Le jour de départ est considéré comme presté en Belgique (tant bien même le cadre partirait à 5 heures du matin !) et le jour du retour est considéré comme presté à l’étranger ((tant bien même le cadre reviendrait en Belgique à 5 heures du matin !)
Il faut être en mesure de prouver que l’on a réellement passé ces jours là hors de Belgique, que le déplacement avait un caractère professionnel.
Des documents internes à l’entreprise tels que des time-sheet ne suffisent pas. Il faut par exemple conserver les boarding pass des déplacements en avion (même si l’année n’y figure pas). La facture ne suffit pas puisque l’on peut changer un billet plein tarif après sont achat. Il faut payer les péages et l’essence avec sa carte de crédit. Les factures originales de tout ce qui a été payé sur place (restaurant, hôtel…) sont exigées.
Il faut également prouver le caractère professionnel (garder les documents d’un congrès, les mails de convocation, des articles de journaux mentionnant l’évènement, imprimer toutes les semaines son agenda électronique …etc.) Lors d’un contrôle c’est un ensemble d’éléments qui pourra être pris en compte, une sorte de faisceaux d’indices.
Il faut faire attention à ce que seul le nom du cadre figure sur la facture.
Par exemple, si le nom du conjoint apparaît sur la facture de l'hôtel, il y a de grandes chances que l’administration refuse le caractère professionnel du déplacement même si le couple a intégralement payé tous les frais liés à la présence du conjoint.

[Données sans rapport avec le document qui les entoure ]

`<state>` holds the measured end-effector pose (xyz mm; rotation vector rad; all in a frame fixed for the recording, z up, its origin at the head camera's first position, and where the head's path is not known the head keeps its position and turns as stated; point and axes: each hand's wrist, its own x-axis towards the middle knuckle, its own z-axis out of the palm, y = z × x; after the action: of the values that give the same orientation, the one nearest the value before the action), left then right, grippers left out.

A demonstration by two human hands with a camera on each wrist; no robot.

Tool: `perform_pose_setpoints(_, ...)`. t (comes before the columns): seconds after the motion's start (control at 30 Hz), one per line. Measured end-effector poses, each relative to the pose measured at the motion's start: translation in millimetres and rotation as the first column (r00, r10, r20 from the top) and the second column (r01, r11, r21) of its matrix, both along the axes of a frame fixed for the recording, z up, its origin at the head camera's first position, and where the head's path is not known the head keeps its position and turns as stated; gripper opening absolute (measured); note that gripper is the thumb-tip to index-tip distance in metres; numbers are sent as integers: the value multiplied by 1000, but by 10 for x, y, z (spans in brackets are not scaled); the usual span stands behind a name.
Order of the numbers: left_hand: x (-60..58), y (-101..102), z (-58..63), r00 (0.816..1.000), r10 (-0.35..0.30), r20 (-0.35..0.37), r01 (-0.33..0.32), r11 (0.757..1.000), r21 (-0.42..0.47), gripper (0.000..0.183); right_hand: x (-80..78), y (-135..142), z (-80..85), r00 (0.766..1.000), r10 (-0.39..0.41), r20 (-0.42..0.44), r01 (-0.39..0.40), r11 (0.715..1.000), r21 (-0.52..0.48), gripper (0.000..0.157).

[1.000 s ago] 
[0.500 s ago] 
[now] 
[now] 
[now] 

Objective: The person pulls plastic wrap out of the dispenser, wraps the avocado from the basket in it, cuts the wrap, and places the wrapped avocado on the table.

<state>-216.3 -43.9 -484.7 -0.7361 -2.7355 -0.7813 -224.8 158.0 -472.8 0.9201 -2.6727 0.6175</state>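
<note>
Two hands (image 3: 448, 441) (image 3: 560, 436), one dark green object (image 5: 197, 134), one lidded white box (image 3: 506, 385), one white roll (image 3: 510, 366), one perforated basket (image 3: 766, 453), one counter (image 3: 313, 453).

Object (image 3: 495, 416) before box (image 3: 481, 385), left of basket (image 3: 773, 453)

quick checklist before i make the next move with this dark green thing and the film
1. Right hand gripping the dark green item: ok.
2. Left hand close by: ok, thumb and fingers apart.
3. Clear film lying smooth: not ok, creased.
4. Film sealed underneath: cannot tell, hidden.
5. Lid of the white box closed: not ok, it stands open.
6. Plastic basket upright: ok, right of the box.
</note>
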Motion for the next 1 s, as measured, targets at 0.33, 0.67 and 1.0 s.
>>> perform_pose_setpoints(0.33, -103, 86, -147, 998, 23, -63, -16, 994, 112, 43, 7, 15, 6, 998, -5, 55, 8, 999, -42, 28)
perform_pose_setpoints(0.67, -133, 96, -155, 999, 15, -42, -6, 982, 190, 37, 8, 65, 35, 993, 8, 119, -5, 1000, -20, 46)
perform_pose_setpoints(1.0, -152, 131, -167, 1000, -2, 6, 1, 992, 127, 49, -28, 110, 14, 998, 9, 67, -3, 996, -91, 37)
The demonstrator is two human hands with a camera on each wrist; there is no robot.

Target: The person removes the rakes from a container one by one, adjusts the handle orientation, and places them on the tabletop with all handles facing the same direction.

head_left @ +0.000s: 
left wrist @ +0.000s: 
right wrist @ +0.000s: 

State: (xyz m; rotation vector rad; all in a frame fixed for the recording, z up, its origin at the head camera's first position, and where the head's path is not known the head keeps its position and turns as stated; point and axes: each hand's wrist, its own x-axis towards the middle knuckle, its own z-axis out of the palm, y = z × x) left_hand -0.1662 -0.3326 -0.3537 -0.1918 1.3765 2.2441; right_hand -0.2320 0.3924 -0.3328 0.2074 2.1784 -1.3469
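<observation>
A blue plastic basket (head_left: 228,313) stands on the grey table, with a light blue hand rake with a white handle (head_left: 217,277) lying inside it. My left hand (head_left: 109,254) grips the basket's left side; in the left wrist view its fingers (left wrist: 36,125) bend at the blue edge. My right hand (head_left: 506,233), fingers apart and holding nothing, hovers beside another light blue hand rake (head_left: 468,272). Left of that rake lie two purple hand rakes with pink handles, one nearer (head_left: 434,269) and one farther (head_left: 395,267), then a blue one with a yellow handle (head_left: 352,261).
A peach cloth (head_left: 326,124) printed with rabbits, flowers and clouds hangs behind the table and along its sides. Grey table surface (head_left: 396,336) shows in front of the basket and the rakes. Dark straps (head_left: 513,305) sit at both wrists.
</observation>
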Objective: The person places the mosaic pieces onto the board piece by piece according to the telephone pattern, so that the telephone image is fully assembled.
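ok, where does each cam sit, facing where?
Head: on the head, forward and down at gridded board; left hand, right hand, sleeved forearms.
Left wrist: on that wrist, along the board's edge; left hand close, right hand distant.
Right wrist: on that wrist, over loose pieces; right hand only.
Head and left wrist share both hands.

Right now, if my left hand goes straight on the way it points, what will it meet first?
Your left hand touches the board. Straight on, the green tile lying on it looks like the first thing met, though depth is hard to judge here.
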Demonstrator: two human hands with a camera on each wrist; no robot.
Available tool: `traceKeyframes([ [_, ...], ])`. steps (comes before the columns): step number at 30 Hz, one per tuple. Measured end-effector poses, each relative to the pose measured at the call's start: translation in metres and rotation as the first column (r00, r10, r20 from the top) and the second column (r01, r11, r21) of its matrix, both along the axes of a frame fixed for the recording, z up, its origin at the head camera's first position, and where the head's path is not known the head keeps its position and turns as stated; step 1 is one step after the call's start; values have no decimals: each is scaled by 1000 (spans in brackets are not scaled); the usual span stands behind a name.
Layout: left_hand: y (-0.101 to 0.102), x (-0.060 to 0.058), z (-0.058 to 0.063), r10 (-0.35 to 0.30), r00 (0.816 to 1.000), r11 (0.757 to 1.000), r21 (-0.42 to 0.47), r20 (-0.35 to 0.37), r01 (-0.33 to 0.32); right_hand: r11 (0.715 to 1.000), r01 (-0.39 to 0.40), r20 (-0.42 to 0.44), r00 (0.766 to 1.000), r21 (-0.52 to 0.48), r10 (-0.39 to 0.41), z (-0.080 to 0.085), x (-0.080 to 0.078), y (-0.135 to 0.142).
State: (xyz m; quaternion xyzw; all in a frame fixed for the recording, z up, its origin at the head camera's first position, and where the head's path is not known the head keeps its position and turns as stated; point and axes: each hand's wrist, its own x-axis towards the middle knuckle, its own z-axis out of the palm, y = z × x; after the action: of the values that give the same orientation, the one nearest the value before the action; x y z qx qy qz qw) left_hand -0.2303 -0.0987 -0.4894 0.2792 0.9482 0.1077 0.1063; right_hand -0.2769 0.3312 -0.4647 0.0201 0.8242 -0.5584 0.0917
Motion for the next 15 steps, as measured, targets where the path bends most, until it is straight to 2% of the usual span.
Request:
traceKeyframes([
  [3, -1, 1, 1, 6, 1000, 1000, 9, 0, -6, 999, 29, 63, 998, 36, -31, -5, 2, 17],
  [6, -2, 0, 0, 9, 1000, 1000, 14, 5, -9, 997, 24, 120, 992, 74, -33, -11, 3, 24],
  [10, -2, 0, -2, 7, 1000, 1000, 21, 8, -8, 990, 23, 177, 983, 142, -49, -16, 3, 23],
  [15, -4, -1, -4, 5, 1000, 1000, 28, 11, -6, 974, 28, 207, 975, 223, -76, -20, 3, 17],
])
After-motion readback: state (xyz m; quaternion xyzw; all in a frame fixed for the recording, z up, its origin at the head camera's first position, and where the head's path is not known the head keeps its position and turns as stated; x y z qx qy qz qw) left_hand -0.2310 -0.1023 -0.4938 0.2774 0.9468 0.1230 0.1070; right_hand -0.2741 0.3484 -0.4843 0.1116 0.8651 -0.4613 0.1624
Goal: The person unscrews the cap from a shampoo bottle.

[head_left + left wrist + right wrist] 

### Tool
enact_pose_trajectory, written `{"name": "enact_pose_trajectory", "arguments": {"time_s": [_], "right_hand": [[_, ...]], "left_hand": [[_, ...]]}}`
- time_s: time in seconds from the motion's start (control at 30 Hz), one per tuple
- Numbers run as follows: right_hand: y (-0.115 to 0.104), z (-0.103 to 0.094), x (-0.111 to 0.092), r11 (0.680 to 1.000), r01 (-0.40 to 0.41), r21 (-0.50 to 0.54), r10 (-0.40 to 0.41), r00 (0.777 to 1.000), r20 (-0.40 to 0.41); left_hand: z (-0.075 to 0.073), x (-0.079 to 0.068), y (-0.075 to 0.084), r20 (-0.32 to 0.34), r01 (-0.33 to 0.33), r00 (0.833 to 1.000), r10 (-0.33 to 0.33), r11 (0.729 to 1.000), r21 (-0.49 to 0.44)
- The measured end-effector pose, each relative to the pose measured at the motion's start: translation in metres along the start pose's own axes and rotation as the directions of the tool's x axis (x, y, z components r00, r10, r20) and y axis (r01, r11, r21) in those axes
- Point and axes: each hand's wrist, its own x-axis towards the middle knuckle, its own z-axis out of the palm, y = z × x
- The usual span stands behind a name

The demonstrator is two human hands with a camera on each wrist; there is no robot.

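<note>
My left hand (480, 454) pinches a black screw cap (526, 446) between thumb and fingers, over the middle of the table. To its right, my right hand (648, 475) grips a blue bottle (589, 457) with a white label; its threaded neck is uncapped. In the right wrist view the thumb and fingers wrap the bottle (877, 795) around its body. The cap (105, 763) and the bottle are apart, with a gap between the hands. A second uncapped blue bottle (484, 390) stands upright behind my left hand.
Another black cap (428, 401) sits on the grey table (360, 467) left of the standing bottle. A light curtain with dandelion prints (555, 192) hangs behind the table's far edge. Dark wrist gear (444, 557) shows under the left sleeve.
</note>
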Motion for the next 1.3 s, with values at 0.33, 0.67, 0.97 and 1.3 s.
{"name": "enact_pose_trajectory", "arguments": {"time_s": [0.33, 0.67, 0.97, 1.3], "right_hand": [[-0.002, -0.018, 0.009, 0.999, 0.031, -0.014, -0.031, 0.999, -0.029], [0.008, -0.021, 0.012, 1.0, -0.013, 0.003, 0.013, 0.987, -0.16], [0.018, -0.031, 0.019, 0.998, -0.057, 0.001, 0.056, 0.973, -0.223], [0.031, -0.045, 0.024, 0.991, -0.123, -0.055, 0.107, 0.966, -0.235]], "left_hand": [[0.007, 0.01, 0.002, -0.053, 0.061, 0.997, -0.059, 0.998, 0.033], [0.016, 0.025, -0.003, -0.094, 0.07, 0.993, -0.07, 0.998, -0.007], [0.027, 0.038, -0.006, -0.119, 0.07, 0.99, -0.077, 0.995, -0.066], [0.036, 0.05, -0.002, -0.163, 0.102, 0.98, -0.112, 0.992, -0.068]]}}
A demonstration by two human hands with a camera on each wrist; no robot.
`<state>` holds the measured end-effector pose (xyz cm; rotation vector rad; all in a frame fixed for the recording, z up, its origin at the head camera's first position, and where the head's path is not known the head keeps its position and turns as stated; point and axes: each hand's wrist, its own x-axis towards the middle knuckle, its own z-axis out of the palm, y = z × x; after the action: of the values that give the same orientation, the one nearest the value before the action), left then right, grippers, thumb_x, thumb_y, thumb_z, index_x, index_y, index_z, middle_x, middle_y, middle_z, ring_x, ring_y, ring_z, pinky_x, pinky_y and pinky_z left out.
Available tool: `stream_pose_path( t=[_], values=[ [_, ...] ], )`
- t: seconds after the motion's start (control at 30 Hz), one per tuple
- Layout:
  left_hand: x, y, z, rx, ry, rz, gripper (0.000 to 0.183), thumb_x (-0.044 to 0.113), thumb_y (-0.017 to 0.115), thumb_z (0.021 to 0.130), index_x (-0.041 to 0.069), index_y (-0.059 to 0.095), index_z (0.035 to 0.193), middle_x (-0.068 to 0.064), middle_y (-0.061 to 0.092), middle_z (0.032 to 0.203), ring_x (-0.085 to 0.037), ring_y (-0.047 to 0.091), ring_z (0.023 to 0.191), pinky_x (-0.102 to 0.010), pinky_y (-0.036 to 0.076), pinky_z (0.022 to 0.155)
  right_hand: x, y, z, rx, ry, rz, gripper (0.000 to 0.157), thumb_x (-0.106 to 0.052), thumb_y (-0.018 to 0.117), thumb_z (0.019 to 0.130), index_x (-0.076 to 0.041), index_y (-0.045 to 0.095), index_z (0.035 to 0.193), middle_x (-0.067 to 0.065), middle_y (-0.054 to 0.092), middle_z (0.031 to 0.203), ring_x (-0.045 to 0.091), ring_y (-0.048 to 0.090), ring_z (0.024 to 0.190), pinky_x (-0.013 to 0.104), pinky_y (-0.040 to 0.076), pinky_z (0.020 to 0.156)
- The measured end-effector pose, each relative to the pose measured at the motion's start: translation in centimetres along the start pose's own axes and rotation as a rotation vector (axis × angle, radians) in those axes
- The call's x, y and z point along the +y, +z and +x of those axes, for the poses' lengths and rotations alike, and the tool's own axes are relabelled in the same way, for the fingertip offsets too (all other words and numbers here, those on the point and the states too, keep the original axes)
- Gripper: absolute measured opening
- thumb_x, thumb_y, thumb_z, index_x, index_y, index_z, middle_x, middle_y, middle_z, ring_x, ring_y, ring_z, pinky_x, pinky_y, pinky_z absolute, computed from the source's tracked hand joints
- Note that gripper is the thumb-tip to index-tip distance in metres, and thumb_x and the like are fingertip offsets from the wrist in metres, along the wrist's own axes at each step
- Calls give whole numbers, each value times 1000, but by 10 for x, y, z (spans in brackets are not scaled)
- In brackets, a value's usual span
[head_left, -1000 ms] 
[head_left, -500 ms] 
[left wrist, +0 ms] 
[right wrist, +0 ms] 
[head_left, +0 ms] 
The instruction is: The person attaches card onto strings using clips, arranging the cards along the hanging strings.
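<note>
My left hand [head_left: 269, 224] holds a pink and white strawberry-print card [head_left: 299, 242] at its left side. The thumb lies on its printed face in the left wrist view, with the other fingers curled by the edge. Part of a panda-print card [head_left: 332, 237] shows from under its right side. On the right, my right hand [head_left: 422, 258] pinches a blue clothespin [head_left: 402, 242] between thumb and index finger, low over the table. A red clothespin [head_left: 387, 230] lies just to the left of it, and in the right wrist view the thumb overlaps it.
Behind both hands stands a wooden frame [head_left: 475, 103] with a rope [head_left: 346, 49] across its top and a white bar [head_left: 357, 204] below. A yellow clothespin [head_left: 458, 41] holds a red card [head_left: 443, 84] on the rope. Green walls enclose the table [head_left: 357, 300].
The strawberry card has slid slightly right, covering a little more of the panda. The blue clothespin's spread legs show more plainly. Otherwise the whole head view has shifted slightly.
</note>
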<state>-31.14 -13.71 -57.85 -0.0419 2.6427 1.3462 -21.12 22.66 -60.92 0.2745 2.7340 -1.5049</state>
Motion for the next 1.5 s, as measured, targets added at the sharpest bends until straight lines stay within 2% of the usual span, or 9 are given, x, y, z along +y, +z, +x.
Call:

L’administration peut accepter au cas par cas des éléments de preuve moins conventionnels selon l’activité du cadre (par exemple relevé de téléphone portable).
La plus grande prudence s’impose car en cas de redressement, non seulement les jours en question seront rejetés mais le vérificateur peut appliquer des pénalités. S’agissant d’une vérification sur trois ans le total peut s’avérer être élevé. Et une fois que votre entreprise a été repérée comme "potentiellement redressable", il est possible que d'autres vérifications suivent si plusieurs cadres bénéficient de ce régime.
Il est donc essentiel que l’entreprise définisse très clairement auprès de ses cadres sa politique de remboursement des frais de déplacement (en expliquant à quoi elle correspond), qu’elle la fasse strictement appliquer, et que ce soit elle qui conserve les originaux des frais remboursés (le cadre peut faire des photocopies). Lors d’un contrôle, l’administration fiscale refusera de simples copies.
Un dernier point qu'il serait souhaitable de clarifier à l'avance, quelquesoit sa position, serait de déterminer quelle sera l'intervention de l'employeur dans le cas d'un redressement : il prend tout à sa charge, les erreurs de déclaration de son cadre ne lui incombe pas ...
La volonté de rendre l’expatriation en Belgique attractive est très claire. Néanmoins on peut se demander si la mise en œuvre de ce régime pour de petites et moyennes entreprises est réellement intéressant considérant qu’il est fortement recommander de recourir à un spécialiste (fiscaliste) pour s’assurer de ne commettre aucune erreur, ce qui constitue un coût additionnel non négligeable.